# how to write bids/ contracts?



## tilesetter (Oct 16, 2008)

hi, im going out on my own and starting my own company. Ive never been involved with the bid end of things and need to know how to write a bid profesionally. anything is helpful


----------



## tommymcollins (Oct 14, 2008)

start with quick books, then live and learn , i use lawyers 
good luck , anit all fun and games


----------



## SLSTech (Sep 13, 2008)

tilesetter said:


> hi, im going out on my own and starting my own company. Ive never been involved with the bid end of things and need to know how to write a bid profesionally. anything is helpful


Here you go
http://www.markupandprofit.com/index.html

Read the blog, the book & run a search on this site - there is a lot of good info here, especially on How much should I charge... running a business, etc... 
Sarcasm & smart A55 answers provided free of charge & quite liberally on some of these posts - but there is a lot of good info in some of them. 

Best of luck


----------



## Floordude (Aug 30, 2007)

Small business classes!!!! If you have never run a business before, your in for a big awakening!!! There is more to it then you think.
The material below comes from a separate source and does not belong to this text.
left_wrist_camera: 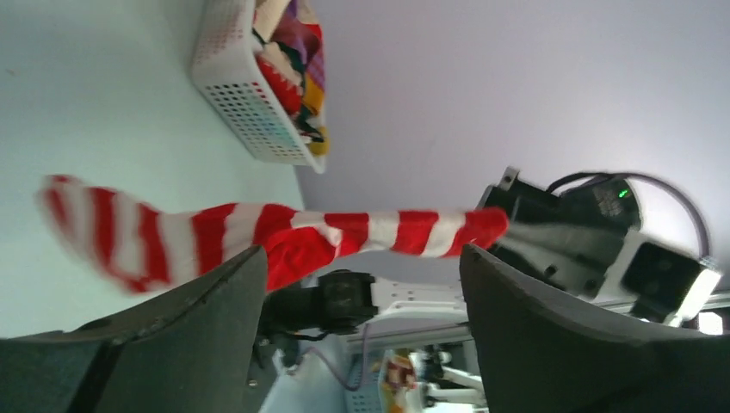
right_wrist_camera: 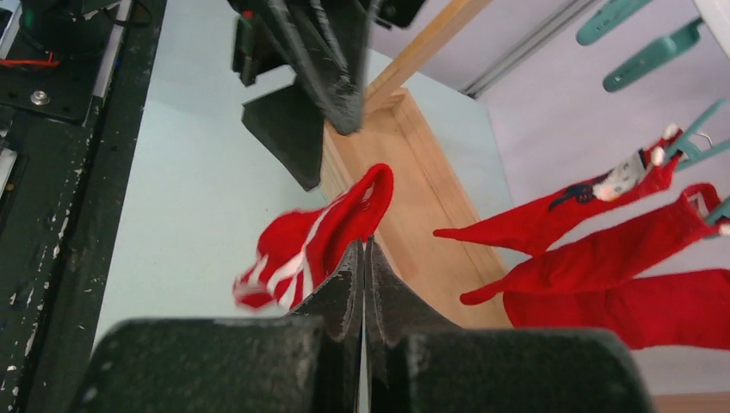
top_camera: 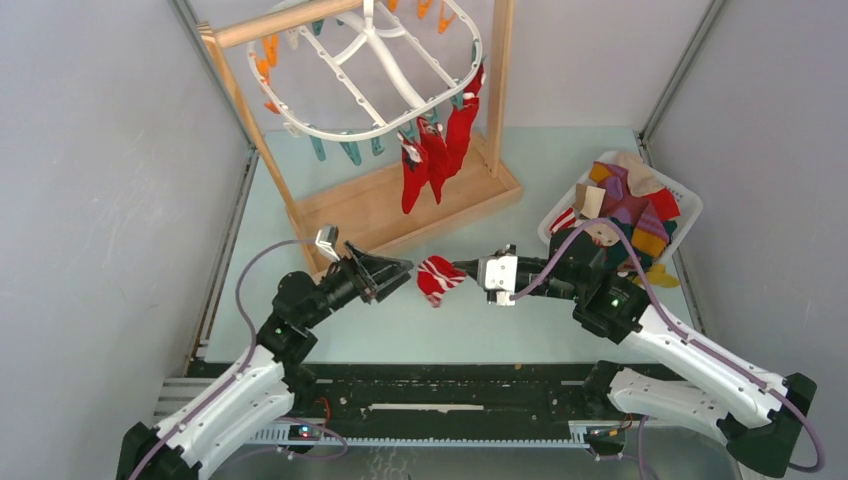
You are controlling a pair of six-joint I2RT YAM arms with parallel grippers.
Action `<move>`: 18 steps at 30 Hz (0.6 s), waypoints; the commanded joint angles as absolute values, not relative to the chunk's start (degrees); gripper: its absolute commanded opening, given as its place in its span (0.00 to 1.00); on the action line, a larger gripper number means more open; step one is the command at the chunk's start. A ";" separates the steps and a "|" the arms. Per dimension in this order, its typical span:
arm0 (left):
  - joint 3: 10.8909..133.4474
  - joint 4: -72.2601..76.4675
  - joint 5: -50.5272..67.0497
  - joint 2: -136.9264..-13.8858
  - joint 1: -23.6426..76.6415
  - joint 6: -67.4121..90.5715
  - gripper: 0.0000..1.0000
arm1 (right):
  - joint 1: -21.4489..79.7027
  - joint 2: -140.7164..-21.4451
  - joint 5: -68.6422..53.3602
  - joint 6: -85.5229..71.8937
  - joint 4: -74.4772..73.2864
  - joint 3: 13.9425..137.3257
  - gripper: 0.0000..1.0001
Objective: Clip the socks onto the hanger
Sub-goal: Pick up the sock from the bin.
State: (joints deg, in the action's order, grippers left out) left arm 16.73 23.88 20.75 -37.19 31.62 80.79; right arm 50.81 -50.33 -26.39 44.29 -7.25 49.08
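Note:
A red-and-white striped sock [top_camera: 438,278] hangs above the table between both arms. My right gripper [top_camera: 464,268] is shut on one end of it; in the right wrist view the sock [right_wrist_camera: 310,245] droops left from the pinched tips of that gripper [right_wrist_camera: 363,245]. My left gripper [top_camera: 402,270] is open just left of the sock. In the left wrist view the sock [left_wrist_camera: 258,231] stretches across beyond the spread fingers of the left gripper [left_wrist_camera: 363,254], touching neither. The white hanger [top_camera: 370,70] hangs on the wooden stand, with red socks [top_camera: 435,150] clipped at its right rim.
The wooden stand's tray base [top_camera: 400,205] lies just behind the grippers. A white basket [top_camera: 690,215] of mixed socks sits at the right. Teal clothespins [right_wrist_camera: 654,52] and the clipped red socks [right_wrist_camera: 603,249] hang right of the right gripper.

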 commanded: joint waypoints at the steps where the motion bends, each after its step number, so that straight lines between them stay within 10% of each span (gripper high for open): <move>1: 22.37 11.40 20.59 -29.59 30.93 53.58 0.91 | 47.39 -50.67 -31.19 36.14 -9.32 52.69 0.00; 18: 30.85 15.59 36.14 -36.96 34.88 -3.52 0.96 | 44.21 -52.60 -37.85 31.38 -11.15 55.39 0.00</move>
I'll say it again!!! Small business classes!!!


----------



## caustin (Oct 22, 2008)

-Make sure your contact info is on any documents you give out; can't tell you how many quotes & invoices I get from subs with no identification on them (and they wonder why they don't get paid).
-Be clear about what you will and won't do. If you don't state that you won't do a particular task, the client will expect you to do it and will be disappointed (or you will be out of pocket). i.e. grout/tile sealing, many people seem to expect it, make it clear if you don't.
-Don't start any work or change orders with verbal only
-Get a lawyer; learn about lien law, plus they will write you some General Conditions for your contracts
-Get a CPA/accountant; I just saved our company $2,100 by keeping better records than previous office manager (unless you really like to do your own taxes)
-Get whatever license you need to have (you can put this on your documents)
-Get insurance (general liability, builder's risk, employee bond (if you're going to have employees)) (you can put something about this on your documents)
-Get business cards, and have someone design a nice little logo that matches the one on your estimates and invoices
-Make sure your voicemail message sounds professional, NOT something like "hey, you've reached joe's voicemail, i'm too busy partying right now but leave a message and i'll call you back when i'm over my hangover" and don't put background music on it, that's just tacky.
-If you don't have a real office, get some sort of address that's not a pobox; some of those mailing centers will give you a street address where your box number shows up as a unit number (do you really want an irate client to be able to track you down at home on a friday night?)
-Always call your clients back within a few hours of getting their message
-Don't lie to your clients; do what you say you will
-I'm sure there's more


----------



## Bud Cline (Feb 12, 2006)

Must not be in any hurry!!!:no:


----------



## progressive-pa. (Oct 22, 2008)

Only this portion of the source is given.